[Requirement]: From the first line to the last, please write out the data exactly.

[Data to examine]:
# # #
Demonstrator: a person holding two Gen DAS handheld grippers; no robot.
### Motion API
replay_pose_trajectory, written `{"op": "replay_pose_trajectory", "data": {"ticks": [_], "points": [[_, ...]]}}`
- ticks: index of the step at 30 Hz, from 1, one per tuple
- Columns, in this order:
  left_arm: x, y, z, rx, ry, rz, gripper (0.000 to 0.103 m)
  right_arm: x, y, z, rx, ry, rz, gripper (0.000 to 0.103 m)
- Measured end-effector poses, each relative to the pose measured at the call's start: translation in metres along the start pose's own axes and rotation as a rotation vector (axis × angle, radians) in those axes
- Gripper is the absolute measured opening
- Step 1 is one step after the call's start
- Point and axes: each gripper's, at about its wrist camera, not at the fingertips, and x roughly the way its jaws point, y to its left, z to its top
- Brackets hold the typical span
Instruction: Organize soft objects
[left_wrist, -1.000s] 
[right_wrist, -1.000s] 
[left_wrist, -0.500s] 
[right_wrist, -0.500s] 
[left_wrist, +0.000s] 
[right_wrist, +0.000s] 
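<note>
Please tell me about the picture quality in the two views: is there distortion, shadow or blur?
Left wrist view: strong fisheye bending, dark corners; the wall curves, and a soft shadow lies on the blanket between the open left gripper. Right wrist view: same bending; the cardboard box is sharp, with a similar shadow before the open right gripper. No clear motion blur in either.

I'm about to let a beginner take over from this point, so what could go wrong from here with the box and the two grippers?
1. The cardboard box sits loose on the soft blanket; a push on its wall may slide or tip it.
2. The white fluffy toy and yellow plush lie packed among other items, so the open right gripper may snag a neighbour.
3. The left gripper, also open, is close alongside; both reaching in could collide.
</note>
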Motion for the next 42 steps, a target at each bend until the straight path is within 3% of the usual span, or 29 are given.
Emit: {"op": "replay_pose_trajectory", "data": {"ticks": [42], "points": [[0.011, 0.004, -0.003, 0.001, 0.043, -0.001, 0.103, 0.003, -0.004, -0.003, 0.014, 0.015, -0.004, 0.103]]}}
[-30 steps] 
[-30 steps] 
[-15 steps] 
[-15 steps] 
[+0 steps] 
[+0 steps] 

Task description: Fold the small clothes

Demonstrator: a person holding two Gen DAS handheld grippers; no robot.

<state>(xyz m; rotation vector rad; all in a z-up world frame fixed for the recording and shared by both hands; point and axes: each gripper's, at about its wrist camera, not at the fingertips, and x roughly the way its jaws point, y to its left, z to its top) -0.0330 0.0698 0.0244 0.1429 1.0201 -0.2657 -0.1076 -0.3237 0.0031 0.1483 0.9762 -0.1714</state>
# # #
[Solution to this exercise]:
Demonstrator: a person holding two Gen DAS handheld grippers; no robot.
### Motion API
replay_pose_trajectory, written `{"op": "replay_pose_trajectory", "data": {"ticks": [_], "points": [[_, ...]]}}`
- ticks: index of the step at 30 Hz, from 1, one per tuple
- Columns, in this order:
  left_arm: x, y, z, rx, ry, rz, gripper (0.000 to 0.103 m)
  right_arm: x, y, z, rx, ry, rz, gripper (0.000 to 0.103 m)
- Measured end-effector poses, each relative to the pose measured at the call's start: translation in metres along the start pose's own axes and rotation as a rotation vector (axis × angle, radians) in those axes
- Gripper is the absolute measured opening
- Step 1 is one step after the call's start
- Point and axes: each gripper's, at about its wrist camera, not at the fingertips, and x roughly the way its jaws point, y to its left, z to its top
- Brackets hold the typical span
Instruction: Organize soft objects
[left_wrist, -1.000s] 
[right_wrist, -1.000s] 
[left_wrist, -0.500s] 
[right_wrist, -0.500s] 
[left_wrist, +0.000s] 
[right_wrist, +0.000s] 
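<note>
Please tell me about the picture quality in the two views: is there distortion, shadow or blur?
Left wrist view: strong fisheye bending, dark corners; the wall curves, and a soft shadow lies on the blanket between the open left gripper. Right wrist view: same bending; the cardboard box is sharp, with a similar shadow before the open right gripper. No clear motion blur in either.

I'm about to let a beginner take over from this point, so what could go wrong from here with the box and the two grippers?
1. The cardboard box sits loose on the soft blanket; a push on its wall may slide or tip it.
2. The white fluffy toy and yellow plush lie packed among other items, so the open right gripper may snag a neighbour.
3. The left gripper, also open, is close alongside; both reaching in could collide.
</note>
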Motion for the next 42 steps, a target at each bend until the straight path is within 3% of the usual span, or 29 are given.
Emit: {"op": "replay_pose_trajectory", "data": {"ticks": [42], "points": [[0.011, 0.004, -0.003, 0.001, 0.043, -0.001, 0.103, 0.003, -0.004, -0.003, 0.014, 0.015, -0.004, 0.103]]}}
[-30 steps] 
[-30 steps] 
[-15 steps] 
[-15 steps] 
[+0 steps] 
[+0 steps] 

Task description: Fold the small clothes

Demonstrator: a person holding two Gen DAS handheld grippers; no robot.

<state>(xyz m; rotation vector rad; all in a z-up world frame fixed for the recording and shared by both hands; point and axes: each gripper's, at about its wrist camera, not at the fingertips, and x roughly the way its jaws point, y to its left, z to its top) -0.0330 0.0698 0.0244 0.1429 1.0201 -0.2657 -0.1076 -0.3237 0.0031 0.1483 0.9762 -0.1714</state>

Nothing further is needed to complete the exercise.